IV. Ethical Data Governance for Accountability and Inclusion

The successful refinement of GIS depends on an organizational commitment to ethical data management that builds accountability. This ensures that the use of spatial data aligns with the goals of social equity rather than reinforcing colonial or exclusionary systems.

A. Institutionalizing a Relationship-First Approach (High Relevant)

To mitigate the risk of data reinforcing stigma or discrimination, cities must mandate respectful relationships before and after data collection.

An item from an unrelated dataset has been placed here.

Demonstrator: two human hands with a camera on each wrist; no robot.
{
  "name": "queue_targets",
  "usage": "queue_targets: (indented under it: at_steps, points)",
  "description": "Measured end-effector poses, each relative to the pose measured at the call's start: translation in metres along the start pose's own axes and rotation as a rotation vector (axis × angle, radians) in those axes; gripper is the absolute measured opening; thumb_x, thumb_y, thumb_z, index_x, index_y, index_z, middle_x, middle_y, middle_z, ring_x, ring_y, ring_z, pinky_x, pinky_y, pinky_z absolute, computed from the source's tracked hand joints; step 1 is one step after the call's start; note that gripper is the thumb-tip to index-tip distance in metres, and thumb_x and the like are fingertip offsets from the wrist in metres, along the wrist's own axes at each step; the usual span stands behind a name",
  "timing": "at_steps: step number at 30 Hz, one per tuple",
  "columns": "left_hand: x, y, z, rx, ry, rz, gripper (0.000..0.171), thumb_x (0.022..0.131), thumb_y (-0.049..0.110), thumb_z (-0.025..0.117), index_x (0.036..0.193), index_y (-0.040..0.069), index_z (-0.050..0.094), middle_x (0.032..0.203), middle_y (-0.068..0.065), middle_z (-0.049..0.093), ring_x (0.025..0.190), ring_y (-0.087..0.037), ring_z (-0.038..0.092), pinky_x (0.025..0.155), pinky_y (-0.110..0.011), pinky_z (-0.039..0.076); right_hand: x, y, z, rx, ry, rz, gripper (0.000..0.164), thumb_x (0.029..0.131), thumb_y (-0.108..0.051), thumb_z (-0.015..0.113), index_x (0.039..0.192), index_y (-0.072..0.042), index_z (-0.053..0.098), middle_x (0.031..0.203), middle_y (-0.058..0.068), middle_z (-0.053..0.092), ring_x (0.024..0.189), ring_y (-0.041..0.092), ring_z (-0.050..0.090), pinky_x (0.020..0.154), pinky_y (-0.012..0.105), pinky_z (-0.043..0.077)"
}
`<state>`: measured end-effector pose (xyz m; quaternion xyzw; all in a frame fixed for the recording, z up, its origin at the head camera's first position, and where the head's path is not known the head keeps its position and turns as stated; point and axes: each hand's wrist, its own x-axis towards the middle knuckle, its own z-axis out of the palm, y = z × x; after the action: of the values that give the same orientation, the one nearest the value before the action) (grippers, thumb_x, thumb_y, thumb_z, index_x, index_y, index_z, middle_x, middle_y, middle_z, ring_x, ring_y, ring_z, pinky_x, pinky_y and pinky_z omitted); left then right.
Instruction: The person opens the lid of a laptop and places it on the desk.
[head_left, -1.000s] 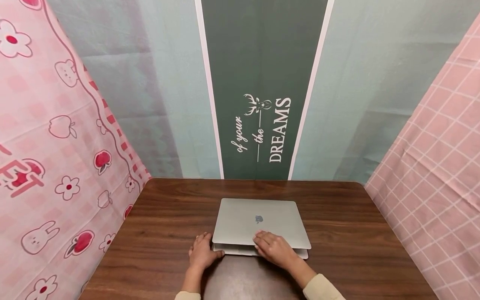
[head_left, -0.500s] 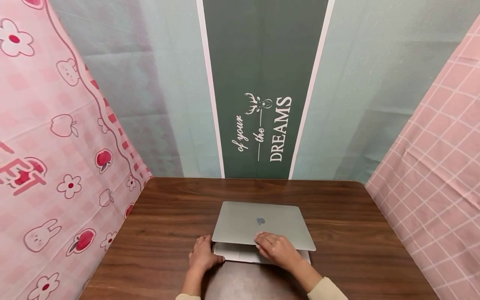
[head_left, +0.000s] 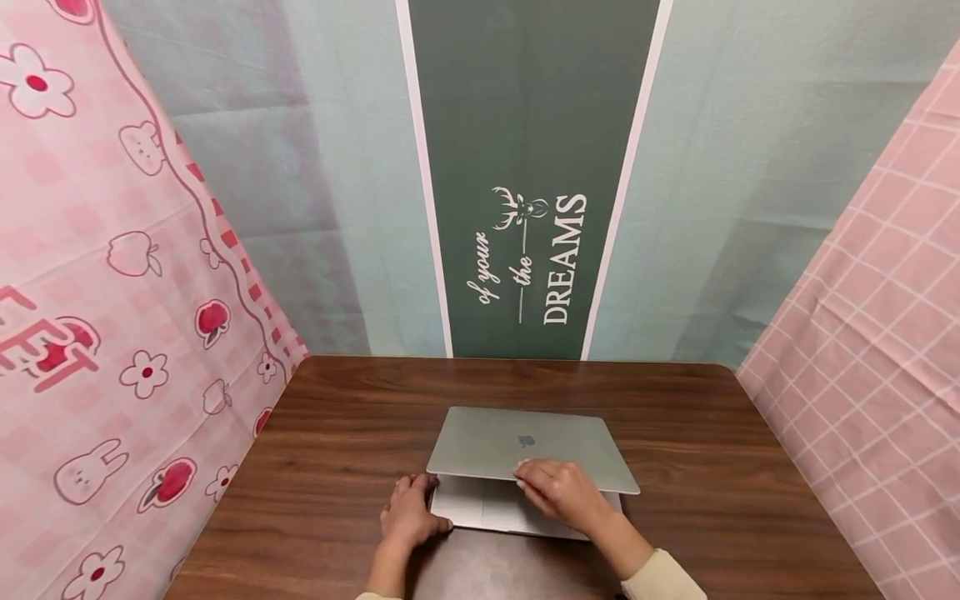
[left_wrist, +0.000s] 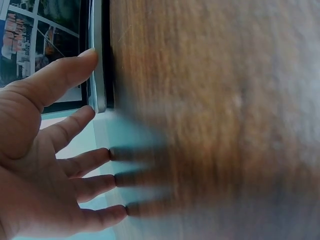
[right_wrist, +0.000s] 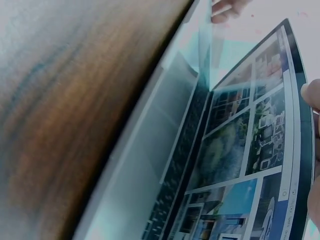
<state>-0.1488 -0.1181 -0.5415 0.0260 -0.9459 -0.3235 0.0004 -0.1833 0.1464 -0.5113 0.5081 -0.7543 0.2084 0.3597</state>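
Note:
A silver laptop (head_left: 480, 442) sits mid-table with its lid partly raised, the front edge lifted off the base (head_left: 459, 502). My right hand (head_left: 564, 497) pinches the middle of the lid's front edge between fingers and thumb. At the base's front left corner, my left hand (head_left: 408, 512) lies with its thumb against the laptop; in the left wrist view its fingers (left_wrist: 95, 187) are spread and extended. Seen from the right wrist, the screen (right_wrist: 225, 140) is lit with a grid of pictures above the dark keyboard (right_wrist: 175, 185). The right forearm hides part of the base.
The brown wooden table (head_left: 337, 417) surrounds the laptop. Behind it hangs a green and pale blue cloth (head_left: 517, 108) with white lettering. Pink patterned curtains close in at the left (head_left: 67, 333) and right (head_left: 862, 333).
The lid has tilted upward with my right hand on its edge, widening the gap so that more of the base shows. The left hand keeps its place at the corner.

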Motion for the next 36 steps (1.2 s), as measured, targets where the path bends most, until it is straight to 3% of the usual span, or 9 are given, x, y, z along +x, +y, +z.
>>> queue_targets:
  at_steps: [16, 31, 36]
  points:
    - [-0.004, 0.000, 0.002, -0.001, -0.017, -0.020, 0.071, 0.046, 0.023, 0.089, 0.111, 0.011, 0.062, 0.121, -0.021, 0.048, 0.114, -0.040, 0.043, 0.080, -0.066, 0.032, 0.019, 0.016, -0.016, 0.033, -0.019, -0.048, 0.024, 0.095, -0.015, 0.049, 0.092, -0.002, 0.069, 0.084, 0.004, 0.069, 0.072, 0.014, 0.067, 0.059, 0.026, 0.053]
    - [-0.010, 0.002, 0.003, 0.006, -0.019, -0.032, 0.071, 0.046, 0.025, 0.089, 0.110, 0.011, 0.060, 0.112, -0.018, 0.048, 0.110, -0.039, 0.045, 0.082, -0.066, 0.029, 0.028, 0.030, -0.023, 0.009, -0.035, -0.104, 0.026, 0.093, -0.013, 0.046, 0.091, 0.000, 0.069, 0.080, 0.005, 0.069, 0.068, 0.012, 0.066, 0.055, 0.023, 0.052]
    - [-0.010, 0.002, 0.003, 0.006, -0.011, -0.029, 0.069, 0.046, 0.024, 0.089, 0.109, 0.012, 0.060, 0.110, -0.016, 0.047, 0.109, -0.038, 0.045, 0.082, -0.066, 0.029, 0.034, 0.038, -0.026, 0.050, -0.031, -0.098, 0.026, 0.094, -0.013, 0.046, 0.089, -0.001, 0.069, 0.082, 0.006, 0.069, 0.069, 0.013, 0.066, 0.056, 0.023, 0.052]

  1. Mandating Community Partnership: Future work must include the "collaboration of Indigenous Nations and peoples as decision-makers and partners in project identification, design, and implementation". This high-value strategy moves beyond mere consultation to "follow the lead of the community" and "support their work with this kind of data".
  2. Addressing Data Exclusion: The framework must proactively address missing data for Indigenous peoples and commit to "doing things differently in the future" by acknowledging historical harm and focusing on developing trust and respect.

B. Leveraging Technology for Ubiquity and Spatial Justice (High CPC)

The digitalization dimension of the 15-Minute City model, which leverages ICT infrastructure like IoT and 6G, must be managed to advance equitable outcomes.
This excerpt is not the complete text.